Although Her First Dance was issued under mainline ECM imprint, instead of their New Series sub-label which focuses on "classical" music (most of it contemporary), Alperin is first and foremost a composer, not an improviser. Only on "Lonely in White," a solo piece, Alperin extemporizes in a semi-conventional fashion over a repeated figure in the left hand. Even here, however, he never plays with reckless abandon the way most self-respecting jazz musicians would strive to do - everything is perfectly controlled and fitted precisely into the four and a half minutes he allots himself. "Jump," another solo, sounds spontaneous on the surface, but again the spontaneity is shallow - Alperin takes a couple of clumps of notes and tosses them back and forth for a while. On the rest of the tracks, all but one composed by Alperin himself, two characteristics are readily apparent. One is his obvious concern with structure and contrasting themes. The other is the fact that he writes amazing melodies. The latter characteristic is always in evidence. The former - only sometimes, which gives the record its somewhat disjoint character.

Alperin's melodies are not catchy in a conventional sense. You will not walk away humming any of them. They are beautiful, however. Sparse, in that inimitably Nordic way that ECM fosters so well and then captures expertly on tape, with space between the notes accorded just as much importance as the notes themselves. Harmonically, the melodies are often ambiguous, but they are not dissonant. While they may not carry an inexorable logic of a more conventional tune, they do not puzzle or agitate. They are dark and often sad, but always meaningful and conclusive.

Alperin's fellow musicians' (with Lechner on cello, I can't call them sidemen, can I...) playing is top-notch throughout. Shilkloper is a known virtuoso, supposedly; a long-time principal of a major Russian orchestra (it escapes me for the moment which one it is). French horn is an infamously difficult instrument (believe me, I know - J. has been playing it for close to twenty years) and does not lend itself to complex soloing, and aside from a few embellishments on the title track, where he plays flugelhorn, Shilkloper doesn't try. But his tone is gorgeous, his intonation absolutely perfect, and he imbues each note with a ton of feeling. Both French horn and flugelhorn are amazingly expressive instruments, and Shilkloper takes full advantage of them.

The same goes for Lechner. Her tone is beautiful, and the controlled but intense emotion of her playing fits Alperin's music perfectly. One of the more interesting tracks is "The Russian Song," a Lechner-Shilkloper duet. Both are playing single-line instruments, but you never miss the lack of a real chord. Helped by ECM's moist, echoey mix, they fill an amazing amount of space with just two notes at a time (maybe three with Lechner's occasional double stop). Elsewhere, like on "A New Day" and especially on "Frozen Tears," Lechner's playing, accompanied by Alperin's piano, bears more than a passing resemblance to stuff David Darling did with Ketil Bjornstad on Epigraphs, my long-time reference for cello-piano duets.

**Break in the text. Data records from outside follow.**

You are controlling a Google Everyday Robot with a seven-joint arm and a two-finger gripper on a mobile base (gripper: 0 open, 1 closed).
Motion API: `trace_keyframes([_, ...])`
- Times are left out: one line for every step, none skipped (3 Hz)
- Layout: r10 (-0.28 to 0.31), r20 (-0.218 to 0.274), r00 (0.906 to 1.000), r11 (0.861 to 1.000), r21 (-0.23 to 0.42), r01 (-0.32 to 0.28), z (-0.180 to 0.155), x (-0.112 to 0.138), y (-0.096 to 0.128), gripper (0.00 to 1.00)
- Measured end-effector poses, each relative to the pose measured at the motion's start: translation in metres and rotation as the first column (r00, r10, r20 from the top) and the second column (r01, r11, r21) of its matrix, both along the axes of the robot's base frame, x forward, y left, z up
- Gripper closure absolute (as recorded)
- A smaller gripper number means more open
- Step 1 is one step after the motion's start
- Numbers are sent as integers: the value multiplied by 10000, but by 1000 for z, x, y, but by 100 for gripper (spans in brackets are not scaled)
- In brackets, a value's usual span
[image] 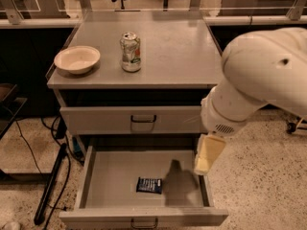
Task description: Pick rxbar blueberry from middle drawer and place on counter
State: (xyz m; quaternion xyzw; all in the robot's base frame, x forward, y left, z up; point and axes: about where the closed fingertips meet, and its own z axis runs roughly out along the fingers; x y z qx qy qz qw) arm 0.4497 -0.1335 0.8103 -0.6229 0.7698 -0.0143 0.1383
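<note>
Warm, dim overhead light — gripper [208,156] over middle drawer [110,169] right side throws dark shadow [180,181] inside.

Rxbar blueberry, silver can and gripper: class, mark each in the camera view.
rxbar blueberry [149,185]: camera view, wrapper's middle.
silver can [130,52]: camera view, side of body.
gripper [203,165]: camera view, pale tip over the middle drawer's [110,176] right side.

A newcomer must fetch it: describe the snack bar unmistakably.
Find the grey metal cabinet, then its open bottom drawer. The snack bar lies flat near the drawer's front, with the gripper hanging over the right edge. It is the only thing in there: small and dark blue, unlike the can and bowl up top.
</note>
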Motion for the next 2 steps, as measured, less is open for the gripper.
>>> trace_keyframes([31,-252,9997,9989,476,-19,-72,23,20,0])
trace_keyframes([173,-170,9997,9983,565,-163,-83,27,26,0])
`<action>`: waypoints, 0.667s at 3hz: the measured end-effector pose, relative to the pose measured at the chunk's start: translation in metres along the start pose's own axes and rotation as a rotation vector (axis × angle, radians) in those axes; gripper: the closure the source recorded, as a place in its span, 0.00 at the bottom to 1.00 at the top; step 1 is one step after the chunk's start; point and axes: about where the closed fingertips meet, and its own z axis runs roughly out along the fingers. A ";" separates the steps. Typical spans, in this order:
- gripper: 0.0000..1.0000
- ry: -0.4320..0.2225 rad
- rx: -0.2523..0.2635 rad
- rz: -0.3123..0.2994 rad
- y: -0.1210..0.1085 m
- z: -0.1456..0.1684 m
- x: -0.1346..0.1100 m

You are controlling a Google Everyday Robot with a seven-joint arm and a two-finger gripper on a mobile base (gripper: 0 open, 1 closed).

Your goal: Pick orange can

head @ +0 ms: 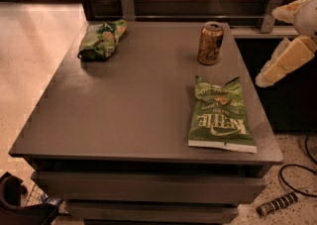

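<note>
My cream gripper hangs at the far right; wide or narrow, I cannot tell. The small orange-gold metal can stands upright to its left, apart.

"KETTLE" in white block letters on near bag, right side of tabletop; smaller print above it illegible. Dark swirly lettering on can, not readable. Far bag: print too blurred to read. The gripper hangs off the tabletop's right edge, apart from can.
</note>
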 end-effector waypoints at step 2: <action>0.00 -0.463 0.098 0.157 -0.055 0.055 -0.020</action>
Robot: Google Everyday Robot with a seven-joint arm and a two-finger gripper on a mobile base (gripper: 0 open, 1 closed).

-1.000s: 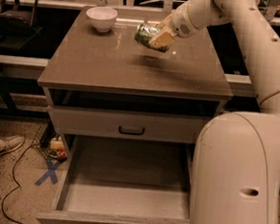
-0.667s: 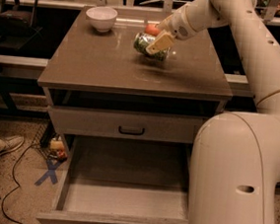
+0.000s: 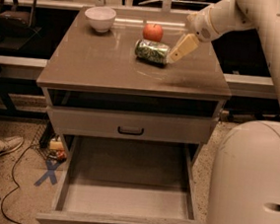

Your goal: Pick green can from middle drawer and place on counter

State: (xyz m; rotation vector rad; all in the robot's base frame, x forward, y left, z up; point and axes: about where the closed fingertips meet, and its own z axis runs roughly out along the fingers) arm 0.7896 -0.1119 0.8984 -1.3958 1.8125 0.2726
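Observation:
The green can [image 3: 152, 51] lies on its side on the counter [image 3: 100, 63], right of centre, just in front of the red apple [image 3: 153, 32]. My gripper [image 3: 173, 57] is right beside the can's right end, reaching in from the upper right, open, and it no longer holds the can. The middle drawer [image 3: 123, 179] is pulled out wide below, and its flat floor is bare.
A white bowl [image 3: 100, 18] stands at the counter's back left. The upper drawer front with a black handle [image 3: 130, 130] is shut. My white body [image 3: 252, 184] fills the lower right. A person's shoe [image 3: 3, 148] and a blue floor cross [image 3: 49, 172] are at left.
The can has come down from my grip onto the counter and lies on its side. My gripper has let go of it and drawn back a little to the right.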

Complaints are few, and they happen to book-end the CD. The opening "Vayan" is a prefect example of Alperin's preoccupation with contrasting themes, but the secondary theme, busy and chaotic, while contrasting alright, is not particularly enjoyable. The closing "Via Dolorosa," also for solo piano, is sufficiently heavy to justify its title, but at over seven minutes gets a little monotonous. These are minor quibbles, however. On balance, Her First Dance is excellent - beautiful and distinctive, with all three musicians playing at the top of their game.